### The task
From the data below, copy exactly the lines that lie between the one holding "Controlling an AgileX" and the one holding "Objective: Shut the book", including both, and nothing more.

· · ·

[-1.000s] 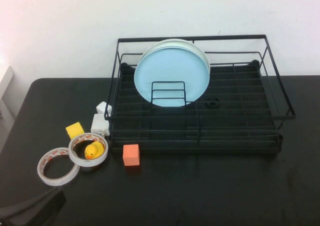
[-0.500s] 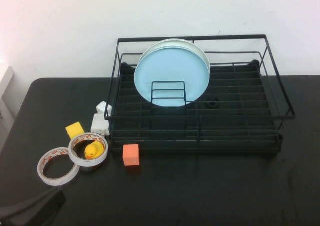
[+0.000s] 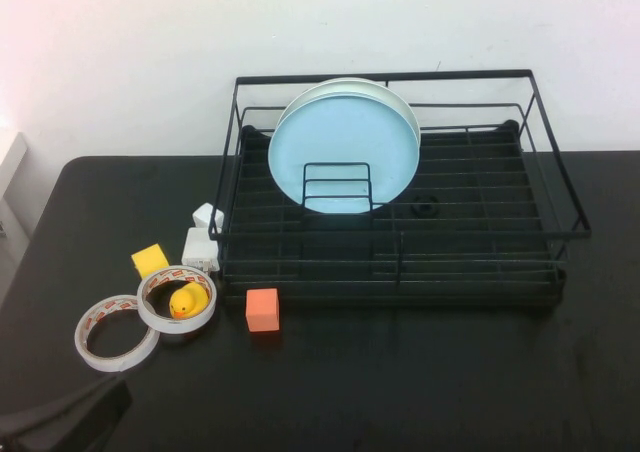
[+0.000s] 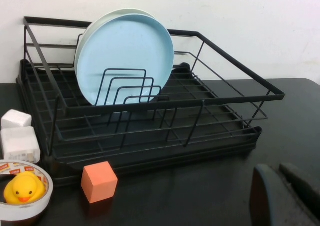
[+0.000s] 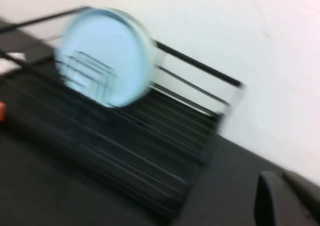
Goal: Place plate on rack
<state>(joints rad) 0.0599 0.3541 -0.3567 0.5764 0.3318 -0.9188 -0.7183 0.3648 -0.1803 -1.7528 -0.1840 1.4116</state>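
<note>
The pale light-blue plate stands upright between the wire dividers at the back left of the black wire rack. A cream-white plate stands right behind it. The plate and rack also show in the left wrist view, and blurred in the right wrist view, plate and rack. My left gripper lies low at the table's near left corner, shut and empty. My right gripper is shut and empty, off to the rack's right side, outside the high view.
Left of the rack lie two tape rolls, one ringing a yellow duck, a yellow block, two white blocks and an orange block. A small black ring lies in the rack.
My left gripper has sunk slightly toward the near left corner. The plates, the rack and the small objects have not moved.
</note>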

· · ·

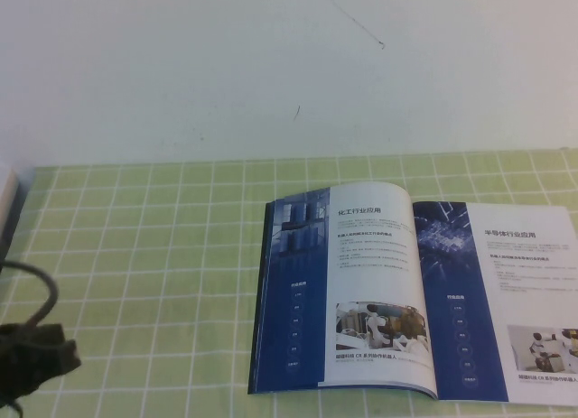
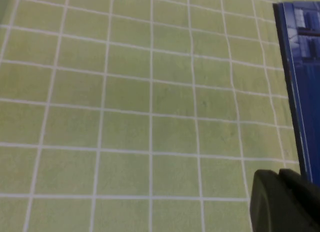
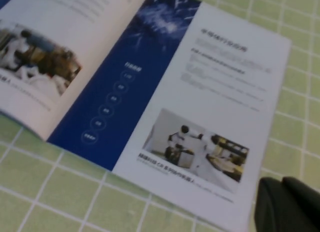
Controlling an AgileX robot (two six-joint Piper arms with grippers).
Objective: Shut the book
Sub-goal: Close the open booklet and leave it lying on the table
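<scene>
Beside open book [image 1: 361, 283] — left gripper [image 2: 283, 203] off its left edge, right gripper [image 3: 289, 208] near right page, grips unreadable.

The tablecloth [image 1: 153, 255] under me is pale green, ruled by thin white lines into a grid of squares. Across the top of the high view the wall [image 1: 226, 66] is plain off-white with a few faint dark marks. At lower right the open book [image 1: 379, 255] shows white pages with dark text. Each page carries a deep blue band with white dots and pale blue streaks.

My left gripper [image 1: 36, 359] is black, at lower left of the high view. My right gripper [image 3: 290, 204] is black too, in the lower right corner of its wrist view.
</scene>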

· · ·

### Worked solution
Controlling an AgileX robot (two six-joint Piper arms with grippers).
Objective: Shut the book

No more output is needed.